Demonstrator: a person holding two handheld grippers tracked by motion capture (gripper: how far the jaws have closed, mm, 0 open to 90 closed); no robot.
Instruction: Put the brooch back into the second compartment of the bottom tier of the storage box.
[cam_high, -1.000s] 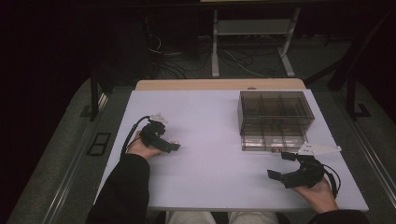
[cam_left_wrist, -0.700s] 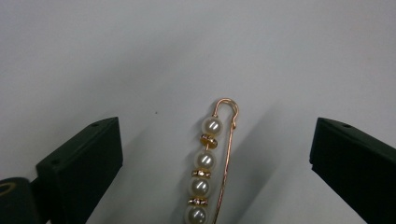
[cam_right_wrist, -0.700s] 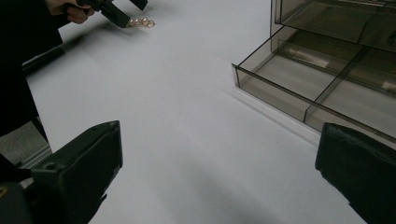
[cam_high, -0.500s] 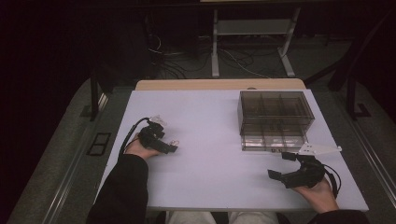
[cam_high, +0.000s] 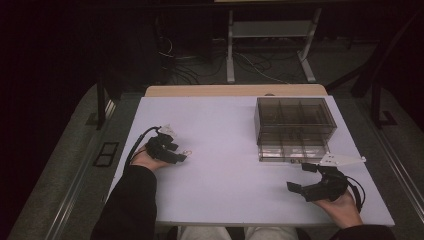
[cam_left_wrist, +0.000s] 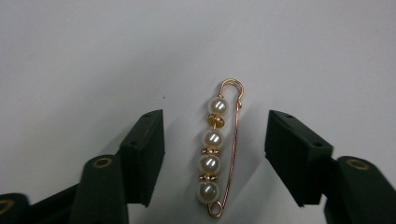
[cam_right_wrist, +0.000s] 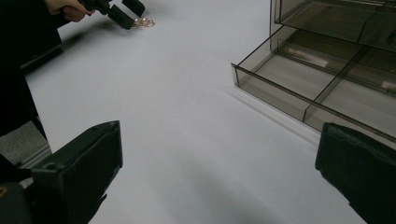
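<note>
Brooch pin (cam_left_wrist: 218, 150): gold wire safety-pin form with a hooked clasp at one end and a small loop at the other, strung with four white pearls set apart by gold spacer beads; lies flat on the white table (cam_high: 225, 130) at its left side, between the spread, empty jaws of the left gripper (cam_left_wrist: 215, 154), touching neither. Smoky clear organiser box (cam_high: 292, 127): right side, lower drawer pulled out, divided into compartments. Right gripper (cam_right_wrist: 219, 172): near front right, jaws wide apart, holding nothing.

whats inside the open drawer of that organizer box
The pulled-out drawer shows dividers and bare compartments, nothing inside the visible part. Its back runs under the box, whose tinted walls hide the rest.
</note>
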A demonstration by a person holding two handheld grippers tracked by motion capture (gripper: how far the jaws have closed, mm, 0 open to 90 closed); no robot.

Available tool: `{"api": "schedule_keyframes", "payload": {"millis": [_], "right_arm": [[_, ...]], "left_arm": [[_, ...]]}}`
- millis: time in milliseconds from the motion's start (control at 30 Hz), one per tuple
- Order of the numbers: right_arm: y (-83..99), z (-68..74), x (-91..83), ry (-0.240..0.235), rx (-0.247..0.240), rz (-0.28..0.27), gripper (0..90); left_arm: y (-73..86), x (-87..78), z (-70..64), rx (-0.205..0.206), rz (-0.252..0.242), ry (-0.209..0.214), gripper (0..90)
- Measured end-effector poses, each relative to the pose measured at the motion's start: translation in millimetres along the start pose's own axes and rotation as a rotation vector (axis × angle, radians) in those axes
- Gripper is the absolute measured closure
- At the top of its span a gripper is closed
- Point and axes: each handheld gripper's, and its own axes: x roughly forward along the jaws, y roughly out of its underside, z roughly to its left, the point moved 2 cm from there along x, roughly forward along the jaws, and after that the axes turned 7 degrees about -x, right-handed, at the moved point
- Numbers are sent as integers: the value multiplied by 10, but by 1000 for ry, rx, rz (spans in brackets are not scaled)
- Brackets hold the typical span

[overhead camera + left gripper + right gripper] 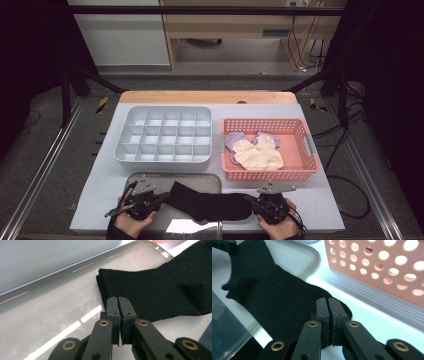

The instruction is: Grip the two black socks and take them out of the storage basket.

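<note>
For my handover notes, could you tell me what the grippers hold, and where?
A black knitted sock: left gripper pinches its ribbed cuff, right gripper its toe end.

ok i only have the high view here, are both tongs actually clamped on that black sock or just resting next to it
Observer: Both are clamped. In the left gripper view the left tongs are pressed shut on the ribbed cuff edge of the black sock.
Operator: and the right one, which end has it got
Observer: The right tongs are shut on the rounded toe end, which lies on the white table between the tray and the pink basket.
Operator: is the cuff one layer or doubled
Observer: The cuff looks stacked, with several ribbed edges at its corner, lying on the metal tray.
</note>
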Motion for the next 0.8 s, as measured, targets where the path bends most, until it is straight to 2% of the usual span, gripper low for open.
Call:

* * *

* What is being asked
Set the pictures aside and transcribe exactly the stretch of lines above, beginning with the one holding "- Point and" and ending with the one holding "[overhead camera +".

* Result of the exercise
- Point and axes: each handheld gripper's, and its own axes: x roughly forward along the jaws, y roughly out of its underside, z roughly to its left, the point moved 2 cm from there along x, roughly forward along the jaws, and after that the axes turned 7 degrees about -x, right-handed, at the moved point
- Numbers are sent as integers: the value multiplied by 10, but by 1000 for ry, rx, rz (spans in brackets are not scaled)
- Brackets hold the typical span

[overhead camera + left gripper + right gripper] 

Nothing remains to be added to the answer.